I don't think Victorians, culturally, are distinct enough from Queenslanders to explain the disparity. What are the other variables? Well, the actions of the police. We know as facts a few things,

1. The Chief Commissioner when questioned on examples was unable to answer whether certain actions would be legal, saying, "The reality is I donít know the answer to that."
2. In policing the virus restrictions, VicPol has used them to target already marginalised communities; this was confirmed by a recent report of the Upper House.
3. the new rules were posted at 11pm, to come into force one hour later
4. these rules are very complex, inconsistent and confusing, to say nothing of whether they relate at all to reducing the spread of the virus.
5. VicPol has, both in absolute numbers and proportionally, more police than any other jurisdiction in Australia - with one of the lowest crime rates, a crime rate which preceded every rise in police numbers, not followed it. Any large force will naturally have to lower standards for competence.
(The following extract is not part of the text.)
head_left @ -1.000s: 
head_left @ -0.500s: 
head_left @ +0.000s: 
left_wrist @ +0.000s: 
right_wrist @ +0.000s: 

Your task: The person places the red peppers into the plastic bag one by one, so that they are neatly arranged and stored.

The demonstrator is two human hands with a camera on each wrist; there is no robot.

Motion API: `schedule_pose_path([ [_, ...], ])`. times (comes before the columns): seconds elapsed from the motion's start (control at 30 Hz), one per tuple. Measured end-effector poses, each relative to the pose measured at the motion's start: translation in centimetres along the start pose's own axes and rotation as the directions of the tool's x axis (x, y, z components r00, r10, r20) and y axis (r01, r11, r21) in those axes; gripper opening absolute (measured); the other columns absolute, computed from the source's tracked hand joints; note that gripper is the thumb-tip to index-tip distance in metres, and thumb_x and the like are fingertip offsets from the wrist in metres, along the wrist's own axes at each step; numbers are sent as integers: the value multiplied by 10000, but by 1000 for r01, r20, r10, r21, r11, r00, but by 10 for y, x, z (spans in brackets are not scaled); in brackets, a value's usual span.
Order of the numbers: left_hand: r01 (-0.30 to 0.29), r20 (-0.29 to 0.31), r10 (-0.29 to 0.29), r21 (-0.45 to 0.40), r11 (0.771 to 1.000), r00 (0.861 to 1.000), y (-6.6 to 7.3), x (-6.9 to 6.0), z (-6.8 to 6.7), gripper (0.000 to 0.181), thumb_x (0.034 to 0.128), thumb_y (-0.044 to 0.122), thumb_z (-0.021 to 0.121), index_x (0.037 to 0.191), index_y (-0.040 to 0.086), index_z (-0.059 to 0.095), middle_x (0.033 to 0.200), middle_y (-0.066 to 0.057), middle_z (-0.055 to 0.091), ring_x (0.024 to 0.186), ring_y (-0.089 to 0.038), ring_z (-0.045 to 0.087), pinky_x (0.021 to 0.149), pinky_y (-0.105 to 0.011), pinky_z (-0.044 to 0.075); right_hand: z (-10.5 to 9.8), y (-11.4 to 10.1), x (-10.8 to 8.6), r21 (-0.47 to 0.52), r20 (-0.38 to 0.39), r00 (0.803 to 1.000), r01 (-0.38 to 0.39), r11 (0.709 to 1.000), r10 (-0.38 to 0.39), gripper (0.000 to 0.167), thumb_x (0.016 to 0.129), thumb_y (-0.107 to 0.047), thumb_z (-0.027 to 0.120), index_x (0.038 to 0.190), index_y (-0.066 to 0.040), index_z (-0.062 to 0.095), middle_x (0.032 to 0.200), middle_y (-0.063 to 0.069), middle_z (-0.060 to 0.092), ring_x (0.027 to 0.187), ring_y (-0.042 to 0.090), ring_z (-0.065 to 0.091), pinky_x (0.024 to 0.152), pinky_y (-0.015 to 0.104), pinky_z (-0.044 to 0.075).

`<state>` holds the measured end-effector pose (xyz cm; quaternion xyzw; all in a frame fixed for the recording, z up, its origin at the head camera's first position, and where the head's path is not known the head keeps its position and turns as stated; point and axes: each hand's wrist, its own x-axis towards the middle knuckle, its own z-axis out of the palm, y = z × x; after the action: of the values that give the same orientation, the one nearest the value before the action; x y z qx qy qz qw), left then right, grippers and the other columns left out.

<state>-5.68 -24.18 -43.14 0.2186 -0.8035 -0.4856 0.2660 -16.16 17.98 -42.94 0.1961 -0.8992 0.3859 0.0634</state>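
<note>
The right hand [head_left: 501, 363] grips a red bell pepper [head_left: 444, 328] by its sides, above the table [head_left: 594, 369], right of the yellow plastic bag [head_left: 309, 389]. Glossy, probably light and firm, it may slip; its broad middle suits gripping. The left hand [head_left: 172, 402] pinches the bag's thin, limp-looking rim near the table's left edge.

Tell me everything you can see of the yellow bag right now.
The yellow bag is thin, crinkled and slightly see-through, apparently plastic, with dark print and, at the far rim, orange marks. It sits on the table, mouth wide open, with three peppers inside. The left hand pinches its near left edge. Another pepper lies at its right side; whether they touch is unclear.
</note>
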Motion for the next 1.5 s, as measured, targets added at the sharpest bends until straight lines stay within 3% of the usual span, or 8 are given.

You don't get the best and brightest if you have to take ever comer.
6. Victoria has had more covid fines than any other jurisdiction, and yet we have more infections, so the fines have been ineffective in their stated purpose.


And so it's reasonable to conclude that VicPol is bored and idle and looking for things to do, people to fine and arrest and just generally harass, and that even with the best-intentioned and most-competent police, the rules are complex and self-contradictory and muddled and confusing and most people will inadvertently break them six times a day before breakfast.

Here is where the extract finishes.